Nomura cited the recent slowdown in the expansion of the Chinese economy, the growing exposure to the volatilities in the global stock market and the lingering policy risks following the presidential election here held in March, behind its move to adjust its rating. The ongoing global semiconductor crunch is likely to affect the local industry and ultimately their future performances, the brokerage added.

It did not make any projections on the Kospi targets and raised investment ratings on China and Indonesia to “overweight.”

JP Morgan has cut the Kospi target from an earlier estimate of 3,300 to 3,000, citing high inflation. It explained that the US Federal Reserve’s shift toward a hawkish policy, high inflationary pressure on every sector and the weakened Korean won has led to the latest downgrade.
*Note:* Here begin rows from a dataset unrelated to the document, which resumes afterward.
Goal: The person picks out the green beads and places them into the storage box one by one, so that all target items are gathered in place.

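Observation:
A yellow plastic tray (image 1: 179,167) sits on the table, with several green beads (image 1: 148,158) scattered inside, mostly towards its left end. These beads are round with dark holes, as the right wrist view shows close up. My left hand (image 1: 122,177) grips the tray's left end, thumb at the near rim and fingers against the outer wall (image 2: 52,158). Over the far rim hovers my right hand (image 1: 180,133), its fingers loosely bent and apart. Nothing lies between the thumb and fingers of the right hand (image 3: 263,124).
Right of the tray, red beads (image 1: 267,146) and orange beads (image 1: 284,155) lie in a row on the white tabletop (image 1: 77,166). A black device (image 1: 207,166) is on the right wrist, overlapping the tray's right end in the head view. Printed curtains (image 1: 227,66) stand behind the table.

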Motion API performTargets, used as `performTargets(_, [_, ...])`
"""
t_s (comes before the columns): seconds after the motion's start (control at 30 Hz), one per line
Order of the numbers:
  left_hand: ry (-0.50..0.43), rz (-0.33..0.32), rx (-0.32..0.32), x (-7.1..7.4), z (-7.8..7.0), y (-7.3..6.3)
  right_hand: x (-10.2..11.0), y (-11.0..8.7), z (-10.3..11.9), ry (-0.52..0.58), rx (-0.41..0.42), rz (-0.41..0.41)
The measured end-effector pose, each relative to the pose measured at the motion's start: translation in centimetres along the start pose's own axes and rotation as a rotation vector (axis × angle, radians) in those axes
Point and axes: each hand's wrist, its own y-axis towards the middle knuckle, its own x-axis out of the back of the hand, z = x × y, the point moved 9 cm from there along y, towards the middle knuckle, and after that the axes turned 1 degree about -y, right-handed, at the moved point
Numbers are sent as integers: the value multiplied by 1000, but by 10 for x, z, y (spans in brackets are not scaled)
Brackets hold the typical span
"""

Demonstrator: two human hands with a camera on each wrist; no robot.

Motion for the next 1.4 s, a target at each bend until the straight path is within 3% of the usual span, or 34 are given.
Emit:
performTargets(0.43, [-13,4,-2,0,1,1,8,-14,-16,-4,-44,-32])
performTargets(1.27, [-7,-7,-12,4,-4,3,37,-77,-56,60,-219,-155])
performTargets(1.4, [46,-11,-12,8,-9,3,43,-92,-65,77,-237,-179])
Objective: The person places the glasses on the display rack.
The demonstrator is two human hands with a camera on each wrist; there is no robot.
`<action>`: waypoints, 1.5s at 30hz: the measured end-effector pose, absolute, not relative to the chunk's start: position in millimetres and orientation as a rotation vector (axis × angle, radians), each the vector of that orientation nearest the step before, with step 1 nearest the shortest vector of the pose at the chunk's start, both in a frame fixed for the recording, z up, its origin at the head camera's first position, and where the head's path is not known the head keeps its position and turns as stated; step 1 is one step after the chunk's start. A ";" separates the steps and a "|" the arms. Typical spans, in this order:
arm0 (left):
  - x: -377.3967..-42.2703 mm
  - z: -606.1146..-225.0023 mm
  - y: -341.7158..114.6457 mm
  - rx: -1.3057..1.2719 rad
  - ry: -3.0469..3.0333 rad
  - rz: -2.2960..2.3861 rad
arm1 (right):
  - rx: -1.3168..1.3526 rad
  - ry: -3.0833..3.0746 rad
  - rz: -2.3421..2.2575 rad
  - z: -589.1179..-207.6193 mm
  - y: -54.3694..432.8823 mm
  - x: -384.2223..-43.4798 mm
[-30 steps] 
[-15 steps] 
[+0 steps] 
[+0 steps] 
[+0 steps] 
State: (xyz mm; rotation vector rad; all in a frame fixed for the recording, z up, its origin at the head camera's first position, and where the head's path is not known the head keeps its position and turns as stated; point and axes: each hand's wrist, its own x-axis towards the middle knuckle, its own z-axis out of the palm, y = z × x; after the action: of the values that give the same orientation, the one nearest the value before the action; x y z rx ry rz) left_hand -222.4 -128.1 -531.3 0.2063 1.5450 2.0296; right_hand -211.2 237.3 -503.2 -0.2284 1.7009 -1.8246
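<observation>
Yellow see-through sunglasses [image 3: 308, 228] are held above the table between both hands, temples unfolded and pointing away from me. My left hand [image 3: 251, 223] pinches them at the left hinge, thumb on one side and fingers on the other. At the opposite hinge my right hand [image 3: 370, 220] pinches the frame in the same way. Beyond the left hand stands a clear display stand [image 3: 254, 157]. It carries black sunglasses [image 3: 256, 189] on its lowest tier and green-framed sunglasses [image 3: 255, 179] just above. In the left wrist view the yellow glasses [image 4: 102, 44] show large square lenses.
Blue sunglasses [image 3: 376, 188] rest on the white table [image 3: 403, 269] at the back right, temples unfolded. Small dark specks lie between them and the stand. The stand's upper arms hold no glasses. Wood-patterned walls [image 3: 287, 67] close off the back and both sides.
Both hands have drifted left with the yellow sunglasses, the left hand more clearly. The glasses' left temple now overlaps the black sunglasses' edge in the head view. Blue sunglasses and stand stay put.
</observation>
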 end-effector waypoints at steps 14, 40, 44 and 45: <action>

Others, such as Goldman Sachs and Macquarie Securities, each slashed Kospi’s target from 3,350 to 3,050 and 3,200 to 2,800, respectively, early last month.

Goldman Sachs pointed to the Korean market’s high vulnerability toward a sluggish global economic growth, while saying that the Kospi will continue to see a slump, despite undergoing a brief rebound in the near future.

The major investment bank’s downgrade of the Kospi market comes as retail investors have been dumping shares, as the market turned bearish.

Retail investors’ deposits for stock investment shed some 20 trillion won ($15.9 billion) on-year to 57.5 trillion won as of last Tuesday, according to data from the Korea Financial Investment Association. Stock investment deposits refer to investors’ cash entrusted at brokerages, mostly for future stock investment.

The total deposits had nearly tripled from 27.3 trillion won as of end-2019 to 65.5 trillion won as of end-2020, driven by expanded liquidity following the outbreak of the COVID-19 pandemic here in early 2020. Investors had flocked to banks and other financial institutions to borrow money at a record-low interest rate, which the Bank of Korea had maintained from May 2020 to August 2021.

Now, with the BOK having raised its benchmark interest rate to 1.75 percent and daily average transactions on the Kospi and the secondary Kosdaq having slowed down from 20.6 trillion won in January to 16.8 trillion won last month, analysts believe the “pandemic rally” to be over.

“Retail investors’ buying spree, which has been at the center of the pandemic rally, has now weakened,” Choi Yoo-june, an analyst at Shinhan Investment said.

“The stock market has been hit by the recent rate hikes and a slowdown in stock transactions coupled with a decline in retail investors’ deposits are now being observed,” he added.

Hit by the waves of change, the market capitalization of 23 Samsung Group stocks – including Samsung Electronics -- listed on both the Kospi and the Kosdaq shed 87.8 trillion won as of Friday, compared with Dec. 30 last year. The market cap came to 641.9 trillion won as of Friday, compared with 729.8 trillion won on Dec. 30.

Market Kingpin Samsung Electronics’ shares – which accounts for some 20 percent of the Kospi’s total market cap – fell 14.7 percent to 66,800 won, compared to 78,300 won in December. 

Korea’s inflation surpassed 5 percent on-year last month in the wake of an ongoing glitch in global supply and rapid growth in domestic demand amid normalization from the pandemic, a Statistics Korea data showed Friday. Consumer prices climbed 5.4 percent in May compared to a year earlier. This posted the highest figure in more than 13 years, dating to August 2008, when 5.6 percent growth in prices was reported.